Often, when explaining the potential of open source to government agencies — organizations used to purpose-built processes and bespoke software — this perceived barrier to entry becomes apparent:
“How can our lawyers use it? They’re used to drafting in Microsoft Word.” “I need to send this to my boss and he’s never going to use GitHub, can you send it as a PDF?” “We love Issues, but is there any way to simplify the interface for our non-technical stakeholders?”
Code speaks louder than words.

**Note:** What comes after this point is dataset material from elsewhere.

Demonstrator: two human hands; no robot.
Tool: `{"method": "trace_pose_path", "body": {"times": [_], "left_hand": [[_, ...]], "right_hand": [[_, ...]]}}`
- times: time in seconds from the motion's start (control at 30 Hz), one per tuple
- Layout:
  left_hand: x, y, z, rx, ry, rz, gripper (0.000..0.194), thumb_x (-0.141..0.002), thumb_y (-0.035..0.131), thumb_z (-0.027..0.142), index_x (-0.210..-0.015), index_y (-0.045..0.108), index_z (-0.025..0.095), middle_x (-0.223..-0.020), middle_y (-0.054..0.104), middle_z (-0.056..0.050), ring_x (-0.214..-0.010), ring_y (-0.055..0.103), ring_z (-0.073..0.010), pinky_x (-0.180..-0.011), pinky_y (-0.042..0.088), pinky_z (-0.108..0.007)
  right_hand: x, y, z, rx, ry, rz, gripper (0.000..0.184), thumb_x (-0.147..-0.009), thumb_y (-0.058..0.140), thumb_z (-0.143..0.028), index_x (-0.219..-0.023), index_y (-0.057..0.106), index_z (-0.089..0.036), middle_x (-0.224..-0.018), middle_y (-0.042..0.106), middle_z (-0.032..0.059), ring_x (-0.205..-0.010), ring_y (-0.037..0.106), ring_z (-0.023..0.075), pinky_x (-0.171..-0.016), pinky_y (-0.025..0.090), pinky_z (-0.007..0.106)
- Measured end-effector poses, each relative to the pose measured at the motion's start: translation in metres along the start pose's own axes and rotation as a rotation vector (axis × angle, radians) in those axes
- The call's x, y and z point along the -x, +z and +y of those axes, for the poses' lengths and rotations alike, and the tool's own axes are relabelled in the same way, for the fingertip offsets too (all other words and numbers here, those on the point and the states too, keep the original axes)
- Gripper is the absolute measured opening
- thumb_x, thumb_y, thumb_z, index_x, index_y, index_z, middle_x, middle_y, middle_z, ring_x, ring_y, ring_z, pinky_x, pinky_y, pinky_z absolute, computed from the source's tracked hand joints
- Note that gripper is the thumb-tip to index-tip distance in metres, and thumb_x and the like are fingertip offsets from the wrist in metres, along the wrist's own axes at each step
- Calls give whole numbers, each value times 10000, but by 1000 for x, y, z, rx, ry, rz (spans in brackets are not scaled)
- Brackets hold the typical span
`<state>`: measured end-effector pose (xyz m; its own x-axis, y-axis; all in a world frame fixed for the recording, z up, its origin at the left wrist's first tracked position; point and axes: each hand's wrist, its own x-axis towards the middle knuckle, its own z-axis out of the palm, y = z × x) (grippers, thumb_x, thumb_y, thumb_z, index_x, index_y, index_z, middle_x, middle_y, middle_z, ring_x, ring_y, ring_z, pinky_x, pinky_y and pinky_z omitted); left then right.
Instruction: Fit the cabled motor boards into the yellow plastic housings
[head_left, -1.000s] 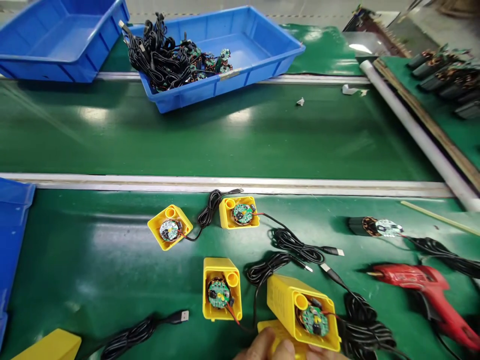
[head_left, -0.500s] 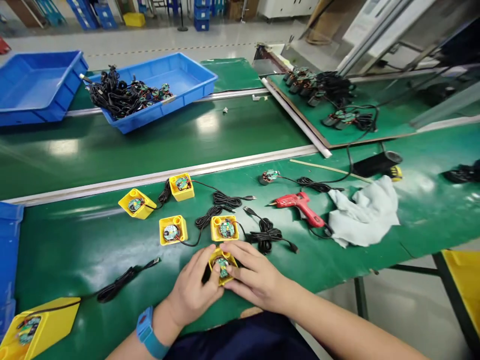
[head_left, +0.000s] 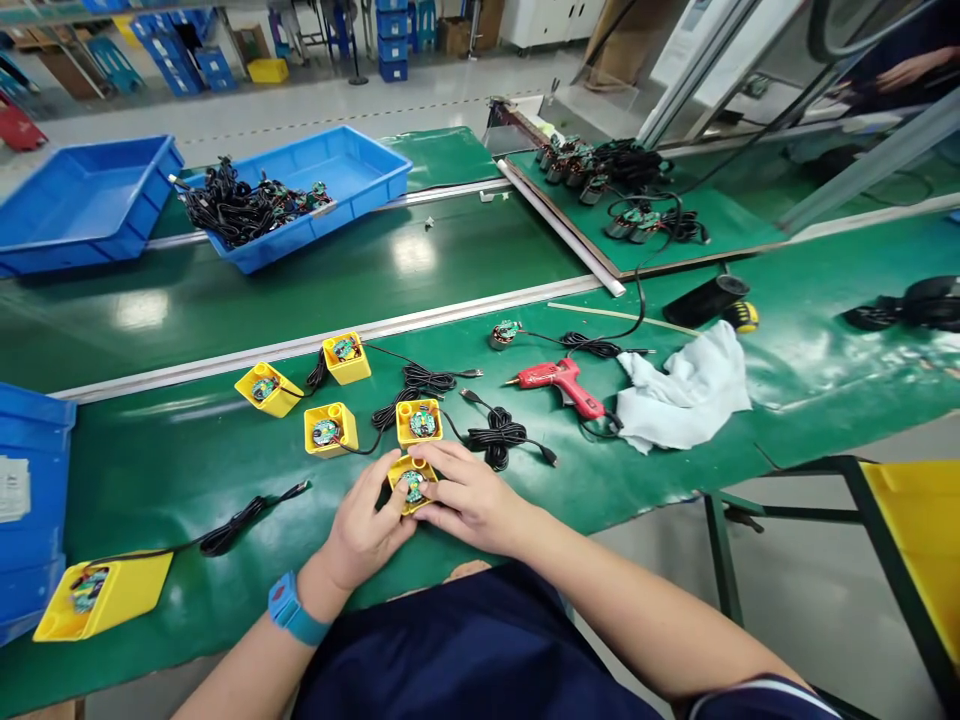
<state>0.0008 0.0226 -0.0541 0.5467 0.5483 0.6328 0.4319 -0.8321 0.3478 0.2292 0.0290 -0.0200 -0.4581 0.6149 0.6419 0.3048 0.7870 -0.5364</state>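
While the view had tipped up, taking in more floor along the top of the frame, the grip matched that of half a second earlier: two hands, one box, just below centre.
Held: one yellow, open-topped plastic box (head_left: 403, 465), with a round green circuit board (head_left: 411, 486) inside; whether its base touched the green bench top (head_left: 225, 600) could not be told.
Left hand (head_left: 364, 525), with a bright blue wristband (head_left: 296, 610): grasping the box's left side, thumb near the board.
Right hand (head_left: 469, 497): grasping the right side, fingertips over the board's edge; pressure could not be judged.
Reading: with the grip unchanged, work on this box seemed to stand at the same stage.
Left of centre to centre: four similar yellow plastic boxes (head_left: 352, 430), boards inside. Lower left: another yellow plastic box (head_left: 139, 597), on its side.
Right of centre: one red, pistol-shaped glue gun (head_left: 551, 376), untouched; beside it, a crumpled pale cloth (head_left: 682, 395); nearer the hands, a bundled black cable (head_left: 499, 435)
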Motion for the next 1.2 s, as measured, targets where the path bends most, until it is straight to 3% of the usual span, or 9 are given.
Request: {"method": "trace_pose_path", "body": {"times": [1.2], "left_hand": [[0,0,-1,39,-36,-17,747,-897,736,124,-1559,405,227,-1551,479,-275,-1392,554,-341,-997,600,-528]], "right_hand": [[-2,-4,0,-2,57,-77,102,-988,691,-272,-996,661,-175,-1324,646,198,-1288,598,287,-1057,578,516]]}}
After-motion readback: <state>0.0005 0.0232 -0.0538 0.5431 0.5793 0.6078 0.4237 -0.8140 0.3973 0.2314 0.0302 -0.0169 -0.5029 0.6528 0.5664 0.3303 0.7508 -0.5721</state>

It’s almost always faster to build out the requested feature with a hundred lines of glue code, rather than explaining that it’s trivial to implement via the API. And that’s exactly what I do most often.
Here are 12 14 simple apps that I’ve built to introduce open source to the uninitiated, minimize points of friction for atypical users to collaborate using GitHub, and to show the power of adding smart tools to the edge of an otherwise dumb platform:
Working with legacy formats
-
Word to Markdown - A Ruby gem to liberate content from the jail that is Word documents.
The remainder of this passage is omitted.